Сломанные куклы
Иногда ночь не начинается со смены света.
Иногда она начинается изнутри. Это случилось в тот вечер, когда Морана впервые проснулась среди собственных криков. Не было кошмара в привычном смысле — не было ни монстров, ни падений, ни погонь. Только чернота. И в ней — детский плач. Такой отчаянный, что хотелось умереть, только чтобы он прекратился.
Она села на полу мастерской. Ронан спал. Укрывшись старым холстом. С его лица соскользнуло спокойствие. Даже во сне он держал в руках кисть, сжимающуюся, как оружие.
Её пальцы дрожали. Она не могла объяснить, чего именно боится. Это было не новое чувство. Оно жило в ней давно — с тех пор, как мама впервые закрыла её в тёмной кладовой, когда ей было шесть.
«Не ори. Тебя никто не услышит. Научись быть тихой».
Это была не злоба. Это была усталость. Мать тогда болела. А отец уже ушёл. Или умер — до сих пор непонятно. Морана знала только тьму и стук ногтей по деревянной двери. С того времени она ненавидела тишину. И темноту. И кукол.
Кукол было много в той кладовке. Стеклянные глаза, выцветшие платья. Некоторые без рук, без ног.
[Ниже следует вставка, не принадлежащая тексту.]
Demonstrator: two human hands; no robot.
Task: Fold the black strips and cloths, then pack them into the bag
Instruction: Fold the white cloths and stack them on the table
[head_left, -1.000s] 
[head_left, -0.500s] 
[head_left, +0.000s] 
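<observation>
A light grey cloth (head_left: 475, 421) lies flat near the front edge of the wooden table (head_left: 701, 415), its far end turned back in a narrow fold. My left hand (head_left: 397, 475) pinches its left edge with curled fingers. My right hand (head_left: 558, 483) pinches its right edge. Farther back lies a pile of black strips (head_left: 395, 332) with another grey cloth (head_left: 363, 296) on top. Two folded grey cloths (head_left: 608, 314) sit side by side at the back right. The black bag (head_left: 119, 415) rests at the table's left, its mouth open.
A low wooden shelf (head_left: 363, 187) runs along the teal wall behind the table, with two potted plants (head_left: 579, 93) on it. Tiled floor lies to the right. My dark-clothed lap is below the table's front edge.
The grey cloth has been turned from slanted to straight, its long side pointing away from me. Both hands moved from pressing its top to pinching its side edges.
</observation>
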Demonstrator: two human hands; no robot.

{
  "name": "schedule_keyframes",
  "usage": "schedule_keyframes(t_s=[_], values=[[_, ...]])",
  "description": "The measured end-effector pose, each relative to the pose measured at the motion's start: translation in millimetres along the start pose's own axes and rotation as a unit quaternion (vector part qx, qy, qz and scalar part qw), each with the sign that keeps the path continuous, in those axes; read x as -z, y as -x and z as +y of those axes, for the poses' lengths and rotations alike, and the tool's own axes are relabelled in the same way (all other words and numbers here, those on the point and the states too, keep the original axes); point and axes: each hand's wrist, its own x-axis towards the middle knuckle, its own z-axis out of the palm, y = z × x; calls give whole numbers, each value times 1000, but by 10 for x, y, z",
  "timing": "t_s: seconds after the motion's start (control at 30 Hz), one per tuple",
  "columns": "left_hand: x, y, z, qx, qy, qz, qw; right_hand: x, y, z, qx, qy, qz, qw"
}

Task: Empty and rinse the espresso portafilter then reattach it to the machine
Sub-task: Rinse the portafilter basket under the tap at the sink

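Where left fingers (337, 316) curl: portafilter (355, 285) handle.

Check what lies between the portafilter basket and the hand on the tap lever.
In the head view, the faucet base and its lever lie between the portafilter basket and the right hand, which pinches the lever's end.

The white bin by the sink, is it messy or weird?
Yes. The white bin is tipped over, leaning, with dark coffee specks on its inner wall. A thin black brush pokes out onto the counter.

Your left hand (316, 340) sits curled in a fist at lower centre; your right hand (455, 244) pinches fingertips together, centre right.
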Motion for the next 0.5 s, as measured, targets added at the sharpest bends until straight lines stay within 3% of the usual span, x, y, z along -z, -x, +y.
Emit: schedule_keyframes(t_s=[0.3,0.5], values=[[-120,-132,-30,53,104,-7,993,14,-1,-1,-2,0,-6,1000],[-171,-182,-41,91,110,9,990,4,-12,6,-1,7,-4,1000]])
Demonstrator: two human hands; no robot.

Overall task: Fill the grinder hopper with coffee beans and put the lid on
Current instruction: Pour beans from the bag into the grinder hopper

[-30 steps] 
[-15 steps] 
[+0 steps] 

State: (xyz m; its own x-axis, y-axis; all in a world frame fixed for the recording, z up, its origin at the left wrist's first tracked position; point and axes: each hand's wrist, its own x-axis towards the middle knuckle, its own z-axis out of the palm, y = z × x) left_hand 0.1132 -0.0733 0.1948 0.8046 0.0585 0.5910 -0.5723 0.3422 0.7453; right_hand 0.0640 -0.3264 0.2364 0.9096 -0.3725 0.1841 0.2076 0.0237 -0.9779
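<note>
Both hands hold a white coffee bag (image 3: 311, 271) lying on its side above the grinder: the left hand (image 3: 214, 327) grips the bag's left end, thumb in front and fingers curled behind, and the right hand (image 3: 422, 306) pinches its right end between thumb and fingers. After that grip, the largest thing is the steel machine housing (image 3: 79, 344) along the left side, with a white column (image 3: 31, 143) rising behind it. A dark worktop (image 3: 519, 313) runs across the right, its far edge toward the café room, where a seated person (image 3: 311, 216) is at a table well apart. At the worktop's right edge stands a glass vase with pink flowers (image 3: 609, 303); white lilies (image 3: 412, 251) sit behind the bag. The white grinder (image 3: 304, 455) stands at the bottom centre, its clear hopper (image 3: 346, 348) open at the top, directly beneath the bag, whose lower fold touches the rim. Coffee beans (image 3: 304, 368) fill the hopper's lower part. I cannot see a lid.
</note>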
Одна была с кровавым пятном на лице — когда-то она упала и разбилась, а бабушка заклеила её сургучом.
«Молчи, как кукла. Не дёргайся, как кукла. Не чувствуй, как кукла».
Морана встала. Подошла к зеркалу. Оно стояло в углу, накрытое тканью. Она сняла покрывало — и увидела не себя. Или не только себя.
В отражении — девочка. В сером платье. С огромными глазами. Та самая. Из детства. С ней в обнимку — кукла. Без головы.
Морана отшатнулась. Сердце в груди застучало, как кулак. Она уронила зеркало — оно не разбилось. Только накренилось. В отражении — уже ничего. Только стена.
— Тебе плохо? — спросил Ронан. Он проснулся. Подошёл. Осторожно, как к живому осколку. Она хотела сказать «нет». Хотела соврать. Но губы дрожали.
— Я не хочу спать. Там куклы.
— Какие куклы?
— Из детства. Они смотрят. И говорят, что я похожа на них. Что у меня стеклянные глаза. Что у меня нет души. Ронан взял её за лицо. Мягко, как держат птицу.
— Ты — не кукла. Ни по одной черте.
— А если я была ею всегда? И ты просто не хочешь признать?
Он не ответил. Только обнял. И она зарылась в его грудь. На губах — вкус соли. То ли слёзы. То ли след от сна.
На следующее утро они отправились в старую часовню неподалёку. Там была глиняная мастерская — заброшенная, но с целыми стенами. Ронан хотел найти что-то. Холст. Или краску. Или просто уйти от того, что происходило ночью.
Морана шла медленно. Под ногами — осколки стекла, засохшие цветы, пепел. Как будто весь мир был превращён в мусорную кукольную коробку.
— Ты когда-нибудь ломал куклу? — спросила она вдруг.
— Нет. Только смотрел, как они ломаются сами. Без причины.
— Я ломала. В детстве. Била об пол. А потом — сожалела. Потому что в их глазах было что-то... будто живое.
Ронан смотрел на неё долго.
— А ты сама когда-нибудь чувствовала себя сломанной?
Она усмехнулась. Бессильно. Беззвучно.
— С тех пор, как научилась говорить.
В часовне пахло плесенью. Но воздух был легче, чем в доме. Морана нашла в углу старую тряпичную куклу. Без рук. Весьма символично. Она подняла её — и неожиданно прижала к груди.
— Я не могу выбросить тебя. Как себя. Даже если ты порвана.
Ронан смотрел, как она сидит среди мёртвой штукатурки, среди крестов и теней. Она была самой живой в этом месте. И самой мёртвой.
В ней было что-то, что художники не могли изобразить — только потерять.
Позже, ночью, он попытался нарисовать её снова. Но у него не получалось. Каждый штрих превращался в рану. Лицо искажалось. В глазах — не печаль, а паника. Как у ребёнка, запертого в кладовке.
Он бросил кисть. Подошёл к ней. Она спала на полу, с той самой куклой. Обняв её, как сестру. И во сне улыбалась. Слабо. Хрупко.
Может быть, в этой сломанной кукле она наконец нашла себя?
Или признала, что быть куклой — иногда лучше, чем быть человеком.